Em alguns países da Europa e nos Estados Unidos, por exemplo, o comércio de fósseis não é ilegal e, muitas vezes, trazer esses materiais para o Brasil demanda tempo e requer cooperação internacional.

De acordo com o procurador Rafael Rayol, há mais de 1.500 peças apreendidas no exterior à disposição da Justiça e aguardam a decisão para que sejam repatriadas. O MPF acredita que os valores de fósseis de pterossauros, por exemplo, os mais valiosos da Chapada do Araripe, chegam a 150 mil dólares cada um na Europa. Peças similares já foram encontradas à venda no Brasil por R$ 10 mil.

Fósseis em bagagem de mão

De acordo com a delegada da Polícia Federal em Juazeiro do Norte, Josefa Lourenço, o tráfico mais profissional, que irriga comércios internacionais, é também “o mais difícil de se investigar”. Isso porque há pessoas que se especializam na área, sabendo como esconder os fósseis em pedras semipreciosas e despachá-los para fora. Segundo ela, os maiores interessados são pesquisadores brasileiros e do exterior.

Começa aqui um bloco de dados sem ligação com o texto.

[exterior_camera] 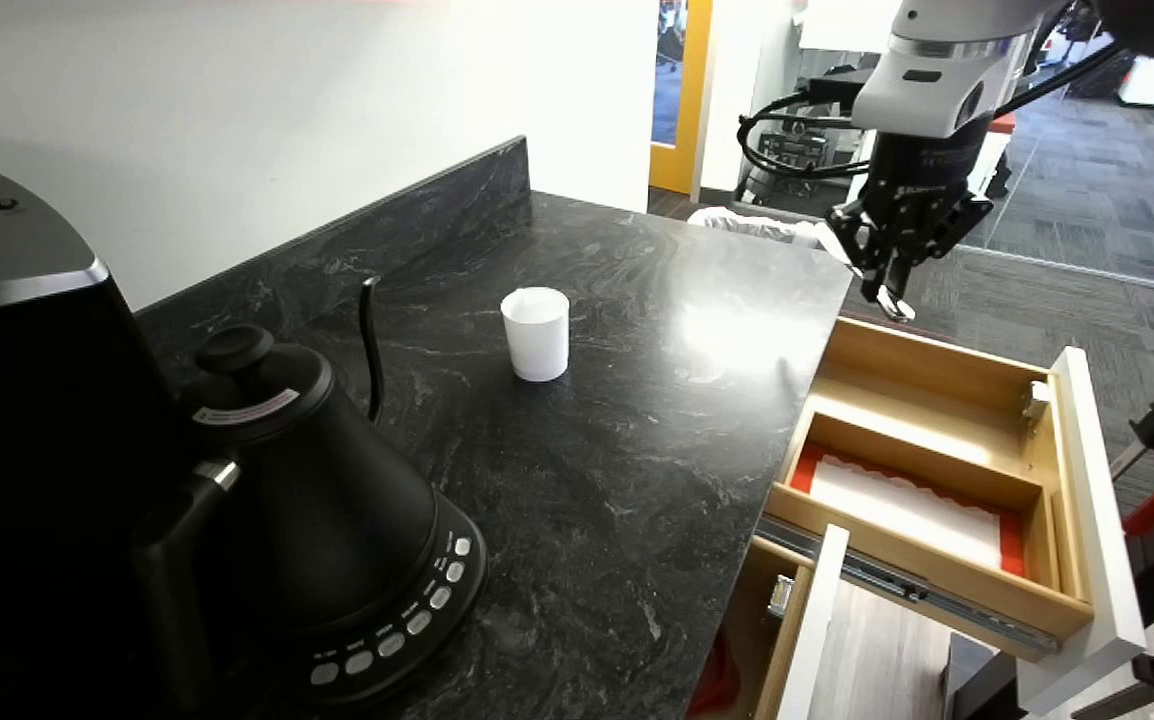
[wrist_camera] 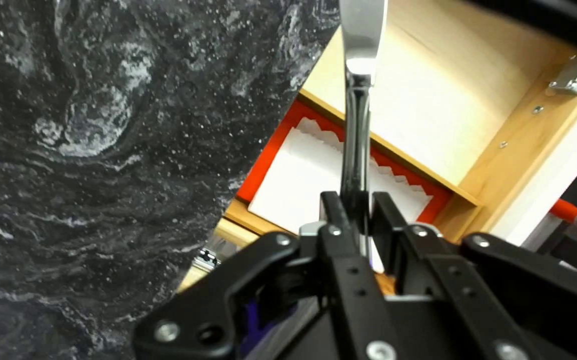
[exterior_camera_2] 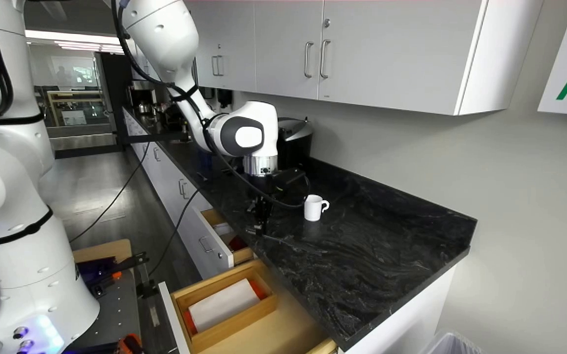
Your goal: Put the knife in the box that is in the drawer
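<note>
My gripper [wrist_camera: 353, 205] is shut on the handle of the shiny metal knife [wrist_camera: 356, 135]. The knife's broad end points up and out of the wrist view. In an exterior view the gripper [exterior_camera: 887, 285] hangs above the open drawer's far end by the counter edge, with the knife's pale part [exterior_camera: 897, 305] below the fingers. The gripper also shows by the counter edge in an exterior view [exterior_camera_2: 260, 228]; the knife is hard to make out there. The wooden drawer [exterior_camera: 1105, 500] is pulled out. Inside it is a wooden box [exterior_camera_2: 244, 319] lined with red and white paper.
A white cup [exterior_camera: 537, 340] stands on the dark counter [exterior_camera: 637, 480]. A black kettle [exterior_camera: 317, 520] and a coffee machine [exterior_camera: 27, 400] stand further along. A second drawer [exterior_camera: 817, 620] is open beside the wide one. Wall cabinets [exterior_camera_2: 386, 49] hang above the counter.
</note>
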### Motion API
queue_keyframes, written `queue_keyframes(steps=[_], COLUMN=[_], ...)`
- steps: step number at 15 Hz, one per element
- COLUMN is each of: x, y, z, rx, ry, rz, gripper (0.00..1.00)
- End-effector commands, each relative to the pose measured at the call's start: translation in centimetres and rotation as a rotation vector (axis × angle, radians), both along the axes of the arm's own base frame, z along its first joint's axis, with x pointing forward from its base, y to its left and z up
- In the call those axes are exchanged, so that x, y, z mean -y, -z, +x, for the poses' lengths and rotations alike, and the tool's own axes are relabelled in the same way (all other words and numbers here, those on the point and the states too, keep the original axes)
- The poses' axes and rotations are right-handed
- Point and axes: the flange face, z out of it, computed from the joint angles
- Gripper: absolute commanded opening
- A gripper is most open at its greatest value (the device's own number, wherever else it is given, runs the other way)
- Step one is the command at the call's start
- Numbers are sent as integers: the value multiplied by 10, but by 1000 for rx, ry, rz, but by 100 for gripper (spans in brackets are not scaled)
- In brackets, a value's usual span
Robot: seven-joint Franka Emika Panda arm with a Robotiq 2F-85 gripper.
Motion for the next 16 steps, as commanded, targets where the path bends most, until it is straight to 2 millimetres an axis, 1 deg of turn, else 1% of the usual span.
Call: queue_keyframes(steps=[1, 4, 6, 11, 16], x=[-18, -36, -44, -55, -67], y=[-18, -16, -12, -11, -4], z=[-24, -29, -30, -35, -39], rx=[-49, -88, -118, -165, -194], ry=[-184, -334, -434, -688, -833], rz=[-57, -105, -133, -186, -191], gripper=[8, 8, 8, 8, 8])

Entre 2011 e 2020, A PF de Juazeiro instaurou 25 inquéritos para apurar o tráfico de fósseis da região da Chapada do Araripe. Contudo, eles não se restringem apenas à destinação internacional, uma vez que também há outro tipo do crime mais local.

“Havia um fluxo muito grande de turistas que não tinham conhecimento da lei, embora o desconhecimento não possa ser aplicado. Trabalhadores de pedreira ofereciam os fósseis, e eles eram encontrados na bagagem de mão em aeroportos. Esse tipo de comercialização irregular existe na região e tem diminuído, possivelmente por conta das duas últimas operações que fizemos”, analisa.

A lei que criminaliza o tráfico de fósseis determina pena de um a cinco anos de prisão, além de multa. No entanto, os casos podem ser agravados quando envolvem organização criminosa e têm relação com outros tipos de crime.

Como funciona a cadeia criminosa

As apurações já realizadas apontam que o tráfico de fósseis se inicia a partir de uma atividade legal: a extração de calcário laminado (uma pedra semipreciosa, também conhecida como pedra cariri). O material paleontológico está fixo nessas pedras. Durante a extração, algumas pessoas que atuam nas pedreiras percebem a presença do fóssil, iniciando a cadeia criminosa.

A lei afirma que qualquer fóssil encontrado no Brasil é um bem da União, e a extração deles deve ser informada à Agência Nacional de Mineração (ANM) que, em tese, fiscaliza o processo de extração em minas.

As espécies mais raras, porém, são ocultadas nessas pedras e enviadas por terra através de caminhões até portos brasileiros. No momento da fiscalização, em meio a toneladas de pedras cariri, o fóssil passa pelas autoridades alfandegárias após ser atestada nota fiscal como material semiprecioso.

Conforme o MPF, o principal local de saída para o mercado europeu é o Porto de Santos, em São Paulo. Na Europa, onde esse comércio é legal, os materiais cearenses servem de base para pesquisas científicas, coleções e leilões via internet.